== Try it ==
Write out the data in full, exactly as shown.

*** Data shown ***

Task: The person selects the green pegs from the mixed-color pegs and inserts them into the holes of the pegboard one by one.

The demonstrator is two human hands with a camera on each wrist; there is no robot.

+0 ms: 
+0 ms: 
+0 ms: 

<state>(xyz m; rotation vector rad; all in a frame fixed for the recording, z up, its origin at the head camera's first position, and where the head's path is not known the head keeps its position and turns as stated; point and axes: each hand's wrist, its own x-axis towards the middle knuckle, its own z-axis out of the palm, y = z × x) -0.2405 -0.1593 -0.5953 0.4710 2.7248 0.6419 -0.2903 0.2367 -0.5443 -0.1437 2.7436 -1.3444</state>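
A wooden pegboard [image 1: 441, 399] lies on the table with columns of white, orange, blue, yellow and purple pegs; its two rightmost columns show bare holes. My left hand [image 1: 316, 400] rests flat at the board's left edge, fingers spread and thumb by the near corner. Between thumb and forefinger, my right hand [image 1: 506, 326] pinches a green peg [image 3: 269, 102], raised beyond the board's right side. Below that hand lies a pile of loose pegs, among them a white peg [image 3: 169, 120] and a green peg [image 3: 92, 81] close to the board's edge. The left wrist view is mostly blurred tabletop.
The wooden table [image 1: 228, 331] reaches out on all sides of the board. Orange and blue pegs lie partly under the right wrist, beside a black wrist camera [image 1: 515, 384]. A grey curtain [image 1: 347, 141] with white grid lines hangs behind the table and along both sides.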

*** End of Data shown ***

== Result of the exercise ==
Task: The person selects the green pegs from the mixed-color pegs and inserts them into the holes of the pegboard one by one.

The demonstrator is two human hands with a camera on each wrist; there is no robot.

+0 ms: 
+0 ms: 
+0 ms: 

<state>(xyz m; rotation vector rad; all in a frame fixed for the recording, z up, its origin at the head camera's first position, and where the head's path is not known the head keeps its position and turns as stated; point and axes: each hand's wrist, its own x-axis towards the middle knuckle, its own z-axis out of the palm, y = z × x) -0.2405 -0.1593 -0.5953 0.4710 2.7248 0.6419 -0.2903 0.2367 -0.5443 -0.1437 2.7436 -1.3444</state>
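A wooden pegboard [image 1: 441, 399] lies on the table with columns of white, orange, blue, yellow and purple pegs; its two rightmost columns show bare holes. My left hand [image 1: 316, 400] rests flat at the board's left edge, fingers spread and thumb by the near corner. Between thumb and forefinger, my right hand [image 1: 506, 326] pinches a green peg [image 3: 269, 102], raised beyond the board's right side. Below that hand lies a pile of loose pegs, among them a white peg [image 3: 169, 120] and a green peg [image 3: 92, 81] close to the board's edge. The left wrist view is mostly blurred tabletop.
The wooden table [image 1: 228, 331] reaches out on all sides of the board. Orange and blue pegs lie partly under the right wrist, beside a black wrist camera [image 1: 515, 384]. A grey curtain [image 1: 347, 141] with white grid lines hangs behind the table and along both sides.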

No additional answer text is required.